Each gram of LOTRISONE Cream contains 10.0 mg clotrim azole, USP and 0.64 mg betamethasone dipropionate, USP (equivalent to 0.5 mg betamethasone), in a hydrophilic emollient cream consisting of purified water, mineral oil, white petrolatum, cetearyl alcohol, ceteareth-30, propylene glycol, sodium phosphate monobasic, and phosphoric acid; benzyl alcohol as preservative.
LOTRISONE is a smooth, uniform, white to off-white cream.
Clotrimazole is a broad-spectrum, antifungal agent that is used for the treatment of dermal infections caused by various species of pathogenic dermatophytes, yeasts, and Malassezia furfur . The primary action of clotrimazole is against dividing and growing organisms.
In vitro , clotrimazole exhibits fungistatic and fungicidal activity against isolates of Trichophyton rubrum, Trichophyton mentagrophytes, Epidermophyton floccosum, and Microsporum canis . In general, the in vitro activity of clotrimazole corresponds to that of tolnaftate and griseofulvin against the mycelia of dermatophytes ( Trichophyton, Microsporum , and Epidermophyton ).
In vivo studies in guinea pigs infected with Trichophyton mentagrophytes have shown no measurable loss of clotrimazole activity due to combination with betamethasone dipropionate.
Strains of fungi having a natural resistance to clotrimazole have not been reported.
No single-step or multiple-step resistance to clotrimazole has developed during successive passages of Trichophyton mentagrophytes .
In studies of the mechanism of action in fungal cultures, the minimum fungicidal concentration of clotrimazole caused leakage of intracellular phosphorous compounds into the ambient medium with concomitant breakdown of cellular nucleic acids, and accelerated potassium efflux.
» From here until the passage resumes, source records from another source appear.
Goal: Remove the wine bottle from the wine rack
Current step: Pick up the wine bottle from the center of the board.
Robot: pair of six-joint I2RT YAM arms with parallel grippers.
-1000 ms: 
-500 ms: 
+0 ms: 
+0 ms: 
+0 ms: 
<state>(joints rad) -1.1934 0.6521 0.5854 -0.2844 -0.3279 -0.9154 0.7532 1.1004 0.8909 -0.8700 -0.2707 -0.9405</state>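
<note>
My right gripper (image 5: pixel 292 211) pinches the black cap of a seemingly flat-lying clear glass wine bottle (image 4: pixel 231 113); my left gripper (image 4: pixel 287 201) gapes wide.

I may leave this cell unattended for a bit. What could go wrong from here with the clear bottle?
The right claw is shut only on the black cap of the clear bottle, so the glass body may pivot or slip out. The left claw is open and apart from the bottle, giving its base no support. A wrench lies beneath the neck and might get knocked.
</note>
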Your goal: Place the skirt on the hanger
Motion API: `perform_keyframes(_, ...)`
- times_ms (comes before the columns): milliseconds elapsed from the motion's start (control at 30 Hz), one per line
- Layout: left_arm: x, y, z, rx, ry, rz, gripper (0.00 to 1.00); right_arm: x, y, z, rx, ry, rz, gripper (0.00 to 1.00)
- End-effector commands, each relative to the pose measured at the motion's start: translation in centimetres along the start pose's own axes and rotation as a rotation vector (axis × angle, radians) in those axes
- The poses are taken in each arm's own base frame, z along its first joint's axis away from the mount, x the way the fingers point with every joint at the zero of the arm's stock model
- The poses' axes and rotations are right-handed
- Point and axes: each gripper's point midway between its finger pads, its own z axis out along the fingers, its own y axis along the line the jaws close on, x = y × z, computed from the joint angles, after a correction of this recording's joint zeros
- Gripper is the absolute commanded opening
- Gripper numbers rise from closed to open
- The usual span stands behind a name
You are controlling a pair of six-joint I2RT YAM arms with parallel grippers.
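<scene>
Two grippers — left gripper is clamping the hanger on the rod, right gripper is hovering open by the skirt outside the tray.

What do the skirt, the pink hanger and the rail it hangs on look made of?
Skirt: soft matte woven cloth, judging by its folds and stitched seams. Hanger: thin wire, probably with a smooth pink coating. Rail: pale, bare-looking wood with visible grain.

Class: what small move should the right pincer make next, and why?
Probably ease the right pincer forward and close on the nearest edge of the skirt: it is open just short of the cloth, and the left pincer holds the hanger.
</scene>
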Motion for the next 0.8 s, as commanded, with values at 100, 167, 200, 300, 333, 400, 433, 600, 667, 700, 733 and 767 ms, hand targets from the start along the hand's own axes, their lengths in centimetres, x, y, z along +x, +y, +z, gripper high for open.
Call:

Both of these events began rapidly and extensively after addition of the drug to the cultures.
Clotrimazole appears to be minimally absorbed following topical application to the skin. Six hours after the application of radioactive clotrimazole 1% cream and 1% solution onto intact and acutely inflamed skin, the concentration of clotrimazole varied from 100 mcg/cm 3 in the stratum corneum, to 0.5 to 1 mcg/cm 3 in the stratum reticulare, and 0.1 mcg/cm 3 in the subcutis. No measurable amount of radioactivity (<0.001 mcg/mL) was found in the serum within 48 hours after application under occlusive dressing of 0.5 mL of the solution or 0.8 g of the cream.
Betamethasone dipropionate, a corticosteroid, is effective in the treatment of corticosteroid-responsive dermatoses primarily because of its anti-inflammatory, anti-pruritic, and vasoconstrictive actions. However, while the physiologic, pharmacologic, and clinical effects of corticosteroids are well known, the exact mechanisms of their actions in each disease are uncertain. Betamethasone dipropionate, a corticosteroid, has been shown to have topical (dermatologic) and systemic pharmacologic and metabolic effects characteristic of this class of drugs.
The extent of percutaneous absorption of topical corticosteroids is determined by many factors including the vehicle, the integrity of the epidermal barrier, and the use of occlusive dressings. (See DOSAGE AND ADMINISTRATION section.)
Topical corticosteroids can be absorbed from normal intact skin. Inflammation and/or other disease processes in the skin increase percutaneous absorption. Occlusive dressings substantially increase the percutaneous absorption of topical corticosteroids. (See DOSAGE AND ADMINISTRATION section.)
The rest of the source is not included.